» YOUR ASSIGNMENT
Here the job is to return only the lines of the material, exactly, from the first one to the line with "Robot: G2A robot".

» INFORMATION SHOWN
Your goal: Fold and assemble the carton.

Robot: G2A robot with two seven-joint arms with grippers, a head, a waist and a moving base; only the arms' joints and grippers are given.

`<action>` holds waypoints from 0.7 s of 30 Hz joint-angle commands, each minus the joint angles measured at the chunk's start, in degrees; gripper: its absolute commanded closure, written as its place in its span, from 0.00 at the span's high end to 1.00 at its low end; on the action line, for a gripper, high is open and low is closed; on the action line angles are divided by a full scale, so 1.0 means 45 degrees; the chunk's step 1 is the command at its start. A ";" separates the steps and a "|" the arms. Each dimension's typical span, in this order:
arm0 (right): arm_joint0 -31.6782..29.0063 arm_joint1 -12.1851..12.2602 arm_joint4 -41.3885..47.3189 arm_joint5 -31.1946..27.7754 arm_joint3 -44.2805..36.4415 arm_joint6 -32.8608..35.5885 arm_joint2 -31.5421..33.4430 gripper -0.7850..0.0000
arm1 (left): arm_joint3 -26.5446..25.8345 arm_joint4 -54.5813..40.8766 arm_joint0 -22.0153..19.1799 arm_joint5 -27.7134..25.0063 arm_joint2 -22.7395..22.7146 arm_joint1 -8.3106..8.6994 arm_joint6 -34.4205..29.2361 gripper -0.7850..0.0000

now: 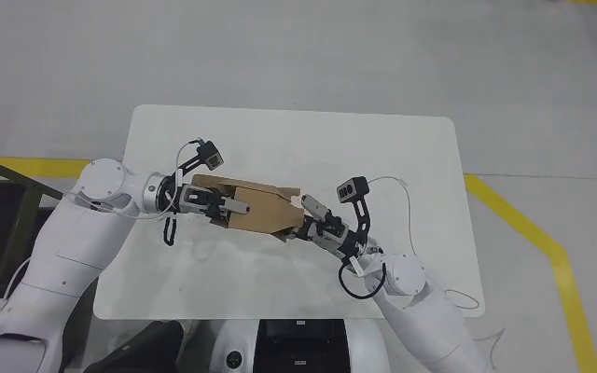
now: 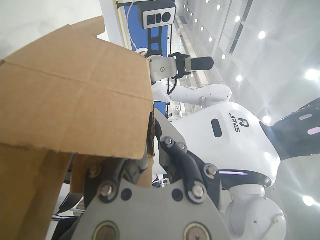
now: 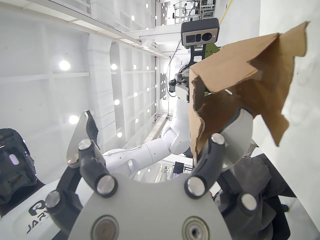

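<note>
A probably light, bendable cardboard carton (image 1: 263, 211) hangs above the surface (image 1: 410, 158). The left hand (image 1: 224, 205) seems clamped on one end flap; the right hand (image 1: 300, 220) gapes apart at the other. Grip flap edges.

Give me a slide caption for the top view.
Half-folded brown carton at the white table, left pincer at one end, right pincer at the other.

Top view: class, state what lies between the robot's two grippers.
The brown carton fills the stretch between the left gripper and the right gripper, reaching both. The top view shows this.
</note>
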 commanded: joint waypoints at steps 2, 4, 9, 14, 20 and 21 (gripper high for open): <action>-0.0042 0.0007 -0.0001 -0.0026 -0.0153 0.0082 0.0032 1.00 | -0.0039 0.0265 0.0043 -0.0057 -0.0041 -0.0010 0.0158 0.00; -0.0032 0.0007 -0.0027 -0.0039 -0.0289 0.0095 0.0051 1.00 | -0.0066 0.0435 0.0075 -0.0099 -0.0052 -0.0019 0.0257 0.00; 0.0115 -0.0021 -0.0204 0.0052 -0.0680 0.0124 -0.0057 1.00 | -0.0133 0.0737 0.0138 -0.0144 -0.0059 -0.0048 0.0429 0.00; 0.0295 -0.0077 -0.0531 0.0214 -0.0907 0.0096 -0.0358 1.00 | -0.0195 0.0889 0.0185 -0.0148 -0.0046 -0.0084 0.0503 0.00; 0.0559 -0.0172 -0.0715 0.0347 -0.0718 -0.0056 -0.0721 1.00 | -0.0330 0.0827 0.0247 -0.0103 -0.0057 -0.0121 0.0358 0.00; 0.0607 -0.0190 -0.0730 0.0358 -0.0662 -0.0090 -0.0774 1.00 | -0.0349 0.0765 0.0257 -0.0096 -0.0084 -0.0124 0.0310 0.00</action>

» SOLUTION FOR THIS TASK
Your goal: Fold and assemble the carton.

Robot: G2A robot with two seven-joint arms with grippers, a head, a waist and a moving base; only the arms' joints and grippers are given.

What was produced is the complete output.